## [What the task requires]
Once you reach the line with "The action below" below, copy each line exactly, stopping after the line with "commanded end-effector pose", and skip any pictures.

## [Extracted data]
****************************************
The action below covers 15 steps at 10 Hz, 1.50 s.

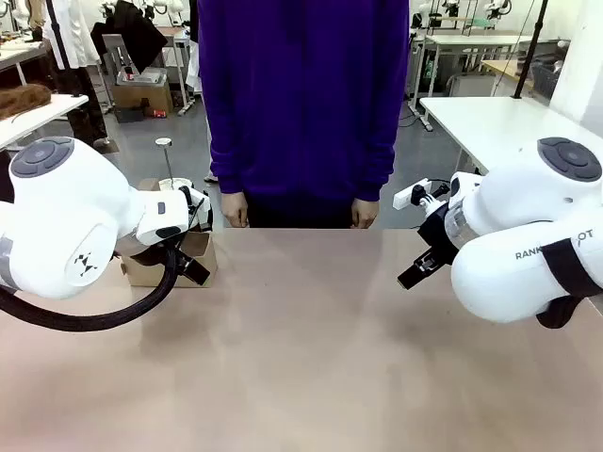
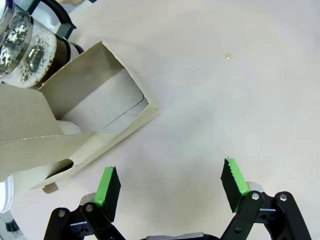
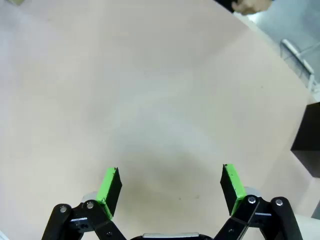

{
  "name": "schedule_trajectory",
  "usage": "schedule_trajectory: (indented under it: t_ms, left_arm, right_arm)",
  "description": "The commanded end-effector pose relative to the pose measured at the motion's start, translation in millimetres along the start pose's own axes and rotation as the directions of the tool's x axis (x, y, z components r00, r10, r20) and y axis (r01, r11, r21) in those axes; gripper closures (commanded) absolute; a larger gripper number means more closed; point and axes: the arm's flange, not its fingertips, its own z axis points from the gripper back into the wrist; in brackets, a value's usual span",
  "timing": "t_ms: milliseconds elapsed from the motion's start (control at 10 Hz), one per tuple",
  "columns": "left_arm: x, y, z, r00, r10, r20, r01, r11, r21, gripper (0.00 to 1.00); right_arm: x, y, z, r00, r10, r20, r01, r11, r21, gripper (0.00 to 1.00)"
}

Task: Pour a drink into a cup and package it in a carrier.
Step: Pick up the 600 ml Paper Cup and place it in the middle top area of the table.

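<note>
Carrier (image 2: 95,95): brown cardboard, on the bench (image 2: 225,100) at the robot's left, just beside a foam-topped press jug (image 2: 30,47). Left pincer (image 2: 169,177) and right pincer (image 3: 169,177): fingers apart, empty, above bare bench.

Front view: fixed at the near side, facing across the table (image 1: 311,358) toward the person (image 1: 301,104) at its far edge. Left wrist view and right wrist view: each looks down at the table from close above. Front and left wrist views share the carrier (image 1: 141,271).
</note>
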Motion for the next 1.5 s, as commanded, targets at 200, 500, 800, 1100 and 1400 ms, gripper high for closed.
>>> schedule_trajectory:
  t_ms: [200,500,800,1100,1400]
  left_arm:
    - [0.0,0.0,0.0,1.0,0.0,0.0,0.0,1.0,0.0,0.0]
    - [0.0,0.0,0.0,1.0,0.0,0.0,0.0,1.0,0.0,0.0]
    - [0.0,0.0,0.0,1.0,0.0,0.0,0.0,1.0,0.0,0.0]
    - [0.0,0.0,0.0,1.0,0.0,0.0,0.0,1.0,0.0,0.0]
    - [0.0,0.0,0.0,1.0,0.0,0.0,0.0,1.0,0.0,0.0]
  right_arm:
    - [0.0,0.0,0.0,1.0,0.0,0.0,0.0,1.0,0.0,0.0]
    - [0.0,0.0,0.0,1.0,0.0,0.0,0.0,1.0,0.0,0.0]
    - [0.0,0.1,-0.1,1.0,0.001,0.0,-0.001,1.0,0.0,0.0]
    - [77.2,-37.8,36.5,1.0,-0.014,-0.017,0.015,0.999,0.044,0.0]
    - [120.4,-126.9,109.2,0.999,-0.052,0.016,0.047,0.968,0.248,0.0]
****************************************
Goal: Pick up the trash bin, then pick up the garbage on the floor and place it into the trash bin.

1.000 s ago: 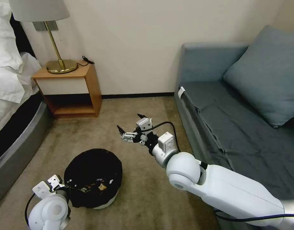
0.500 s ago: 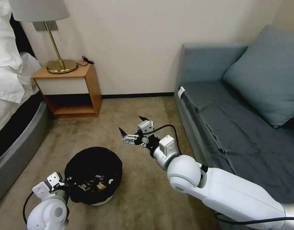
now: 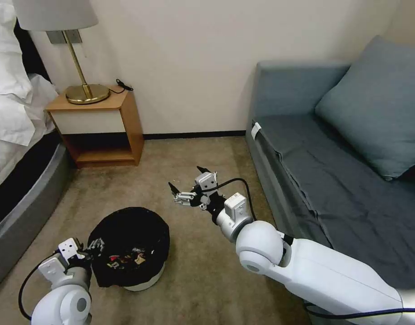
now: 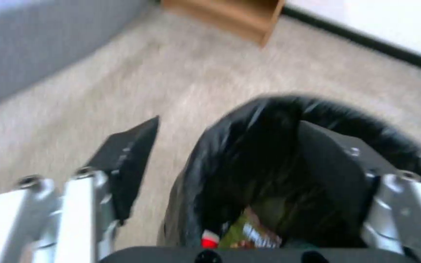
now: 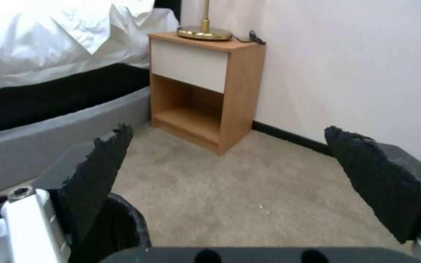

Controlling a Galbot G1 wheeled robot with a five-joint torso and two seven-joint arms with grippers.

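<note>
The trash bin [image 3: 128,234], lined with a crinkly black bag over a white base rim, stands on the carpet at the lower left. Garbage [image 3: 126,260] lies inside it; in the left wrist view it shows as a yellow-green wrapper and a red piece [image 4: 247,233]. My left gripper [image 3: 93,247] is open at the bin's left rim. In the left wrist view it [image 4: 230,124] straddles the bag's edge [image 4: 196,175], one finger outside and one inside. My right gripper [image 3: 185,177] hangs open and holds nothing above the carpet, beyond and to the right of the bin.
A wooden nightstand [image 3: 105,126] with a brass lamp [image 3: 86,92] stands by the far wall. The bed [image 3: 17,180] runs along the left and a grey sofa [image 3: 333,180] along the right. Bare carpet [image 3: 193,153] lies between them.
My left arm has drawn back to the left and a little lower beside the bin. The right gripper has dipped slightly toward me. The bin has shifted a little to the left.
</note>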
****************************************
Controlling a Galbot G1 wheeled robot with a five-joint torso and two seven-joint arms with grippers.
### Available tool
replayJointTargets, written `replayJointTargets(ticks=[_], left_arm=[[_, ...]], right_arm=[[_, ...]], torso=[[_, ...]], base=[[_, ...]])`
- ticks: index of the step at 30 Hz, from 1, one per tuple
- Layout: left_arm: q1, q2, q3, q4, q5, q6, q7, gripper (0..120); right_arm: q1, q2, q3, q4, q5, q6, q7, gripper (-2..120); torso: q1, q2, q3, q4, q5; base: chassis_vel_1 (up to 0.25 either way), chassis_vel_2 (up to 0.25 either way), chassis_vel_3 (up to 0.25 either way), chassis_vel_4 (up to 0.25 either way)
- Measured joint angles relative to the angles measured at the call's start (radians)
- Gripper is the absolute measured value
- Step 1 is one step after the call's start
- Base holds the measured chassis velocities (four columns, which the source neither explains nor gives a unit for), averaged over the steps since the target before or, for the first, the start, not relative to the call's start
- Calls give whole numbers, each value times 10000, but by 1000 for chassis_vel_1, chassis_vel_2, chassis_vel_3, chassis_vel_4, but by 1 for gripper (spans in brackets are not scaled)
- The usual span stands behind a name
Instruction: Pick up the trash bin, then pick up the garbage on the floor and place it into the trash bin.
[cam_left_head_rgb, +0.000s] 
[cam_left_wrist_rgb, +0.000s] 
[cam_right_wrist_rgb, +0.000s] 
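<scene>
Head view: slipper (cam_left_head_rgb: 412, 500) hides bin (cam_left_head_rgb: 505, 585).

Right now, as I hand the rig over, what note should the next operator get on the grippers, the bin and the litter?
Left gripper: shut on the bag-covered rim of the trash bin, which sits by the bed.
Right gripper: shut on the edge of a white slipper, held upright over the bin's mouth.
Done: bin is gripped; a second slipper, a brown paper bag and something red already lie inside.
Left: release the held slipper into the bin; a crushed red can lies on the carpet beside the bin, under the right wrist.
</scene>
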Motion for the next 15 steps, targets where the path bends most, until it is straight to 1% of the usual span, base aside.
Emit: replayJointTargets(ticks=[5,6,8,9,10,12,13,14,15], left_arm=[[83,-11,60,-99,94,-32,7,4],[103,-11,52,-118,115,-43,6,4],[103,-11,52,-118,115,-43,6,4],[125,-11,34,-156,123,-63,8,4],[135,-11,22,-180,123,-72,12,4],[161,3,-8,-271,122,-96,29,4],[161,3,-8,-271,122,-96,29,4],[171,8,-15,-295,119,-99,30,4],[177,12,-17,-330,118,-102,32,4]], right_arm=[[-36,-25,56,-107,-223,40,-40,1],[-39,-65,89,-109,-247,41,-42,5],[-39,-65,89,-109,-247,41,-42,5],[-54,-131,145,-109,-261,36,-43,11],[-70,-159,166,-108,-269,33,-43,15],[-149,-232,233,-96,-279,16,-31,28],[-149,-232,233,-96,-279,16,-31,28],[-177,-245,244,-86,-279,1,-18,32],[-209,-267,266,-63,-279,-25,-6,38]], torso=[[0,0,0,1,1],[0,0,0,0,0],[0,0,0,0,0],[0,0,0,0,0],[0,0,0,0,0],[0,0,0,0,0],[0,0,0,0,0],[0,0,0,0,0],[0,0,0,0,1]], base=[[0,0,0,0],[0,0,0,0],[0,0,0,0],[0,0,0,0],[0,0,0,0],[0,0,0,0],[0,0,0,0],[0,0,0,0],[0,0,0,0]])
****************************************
## [Output of the task]
The action below covers 15 steps at 10 Hz, 1.50 s.


{
  "name": "schedule_trajectory",
  "usage": "schedule_trajectory: (indented under it: t_ms, left_arm, right_arm)",
  "description": "The commanded end-effector pose relative to the pose measured at the motion's start, translation in millimetres along the start pose's own axes and rotation as the directions of the tool's x axis (x, y, z components r00, r10, r20) and y axis (r01, r11, r21) in those axes; gripper closures (commanded) absolute; a larger gripper number means more closed; point and axes: the arm's flange, not its fingertips, its own z axis points from the gripper back into the wrist; in brackets, a value's usual span",

The exercise requires nothing more.